Aim of the task >> From the data underneath, reproduce exactly the stretch that begins at the line with "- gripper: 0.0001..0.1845" and ends after the line with "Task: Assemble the".

Data section >>
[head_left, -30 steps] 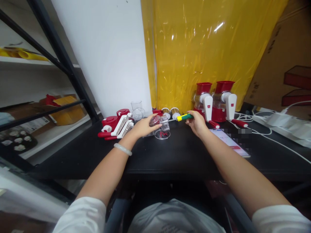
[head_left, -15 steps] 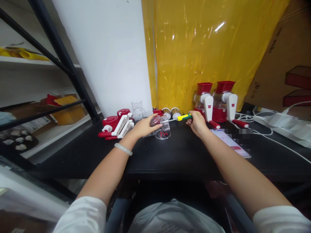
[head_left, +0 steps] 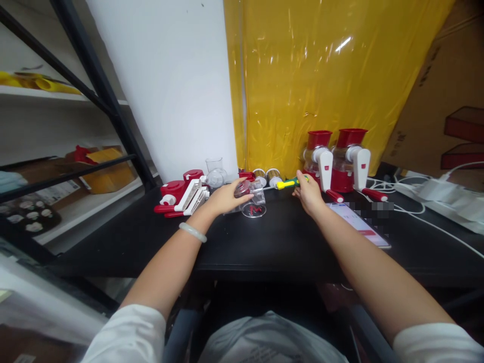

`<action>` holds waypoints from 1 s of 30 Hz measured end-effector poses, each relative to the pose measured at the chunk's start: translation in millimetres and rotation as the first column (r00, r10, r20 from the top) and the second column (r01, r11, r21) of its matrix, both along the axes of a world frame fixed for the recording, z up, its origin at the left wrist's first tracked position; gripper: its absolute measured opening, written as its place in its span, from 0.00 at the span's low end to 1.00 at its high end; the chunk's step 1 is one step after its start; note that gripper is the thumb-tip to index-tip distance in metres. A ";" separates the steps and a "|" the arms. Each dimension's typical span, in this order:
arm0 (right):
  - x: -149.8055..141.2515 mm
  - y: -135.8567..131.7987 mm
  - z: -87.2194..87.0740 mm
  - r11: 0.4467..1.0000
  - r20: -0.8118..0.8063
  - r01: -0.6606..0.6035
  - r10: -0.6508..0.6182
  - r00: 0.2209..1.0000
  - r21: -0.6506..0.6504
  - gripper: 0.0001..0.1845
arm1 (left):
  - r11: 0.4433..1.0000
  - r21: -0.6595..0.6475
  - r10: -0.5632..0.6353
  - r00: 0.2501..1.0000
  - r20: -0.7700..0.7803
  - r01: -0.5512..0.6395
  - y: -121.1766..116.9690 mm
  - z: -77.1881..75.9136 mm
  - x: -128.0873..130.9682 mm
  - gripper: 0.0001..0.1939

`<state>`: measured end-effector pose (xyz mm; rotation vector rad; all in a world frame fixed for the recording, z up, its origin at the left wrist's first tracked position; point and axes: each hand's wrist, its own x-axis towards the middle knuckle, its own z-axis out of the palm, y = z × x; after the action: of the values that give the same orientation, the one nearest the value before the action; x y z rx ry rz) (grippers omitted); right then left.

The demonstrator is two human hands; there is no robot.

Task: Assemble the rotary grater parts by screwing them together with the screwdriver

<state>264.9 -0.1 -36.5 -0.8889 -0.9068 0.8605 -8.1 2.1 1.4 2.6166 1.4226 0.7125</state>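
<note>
My left hand (head_left: 226, 197) is closed round a clear plastic housing (head_left: 252, 197) with a red part inside, steadying it on the black table (head_left: 264, 237). My right hand (head_left: 309, 192) grips a screwdriver (head_left: 288, 183) with a green and yellow handle, its tip pointing left toward the clear housing. A pale bangle (head_left: 192, 232) is on my left wrist.
Loose red and white grinder parts (head_left: 181, 194) and a clear cup (head_left: 214, 166) lie left of the housing. Two assembled red and white grinders (head_left: 338, 160) stand at the back right. A phone (head_left: 357, 222), white cables and a power strip (head_left: 438, 194) lie on the right; a metal shelf (head_left: 68, 166) stands left.
My right hand has shifted slightly with the screwdriver, its fingers now further over the handle. My left hand stays on the clear housing.
</note>
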 end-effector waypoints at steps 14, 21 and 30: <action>-1.8 -4.4 5.8 0.996 -0.182 -0.083 0.085 0.980 0.018 0.10 | 1.000 -0.003 0.001 1.000 0.008 -0.001 0.2 -0.5 0.2 0.42; -1.0 -1.4 2.1 1.000 0.005 0.004 -0.004 1.000 0.004 0.18 | 1.000 0.008 -0.002 1.000 0.010 0.002 1.4 -1.5 -0.3 0.41; -2.6 -3.1 6.4 0.998 -0.153 -0.061 0.055 0.987 -0.034 0.11 | 1.000 0.007 0.005 1.000 -0.001 -0.005 1.4 -0.9 0.1 0.42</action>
<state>262.3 -3.2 -30.1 -0.8210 -0.7885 0.9854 -8.1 3.5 0.4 2.6196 1.4308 0.7174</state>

Solution for this task >>
  - gripper: 0.0001..0.1845
arm1 (left):
  - r11: 0.4433..1.0000
  - r21: -0.6595..0.6475
  - r10: -0.5632..0.6353
  - r00: 0.2501..1.0000
  - r20: -0.7700..0.7803
  - r01: -0.5512..0.6395
  - y: -121.1766..116.9690 mm
  - z: -77.1881..75.9136 mm
  - x: -128.0873..130.9682 mm
  - gripper: 0.0001..0.1939

`<state>`: measured end-effector pose (xyz mm; rotation vector rad; all in a world frame fixed for the recording, z up, its origin at the left wrist's first tracked position; point and axes: each hand's wrist, its own x-axis towards the middle knuckle, its own z-axis out of the palm, y = z × x; after the action: of the values that give the same orientation, the one nearest the value before the action; x y z rx ry rz) (grippers omitted); right then left.

The demonstrator is two human hands; there is no robot.

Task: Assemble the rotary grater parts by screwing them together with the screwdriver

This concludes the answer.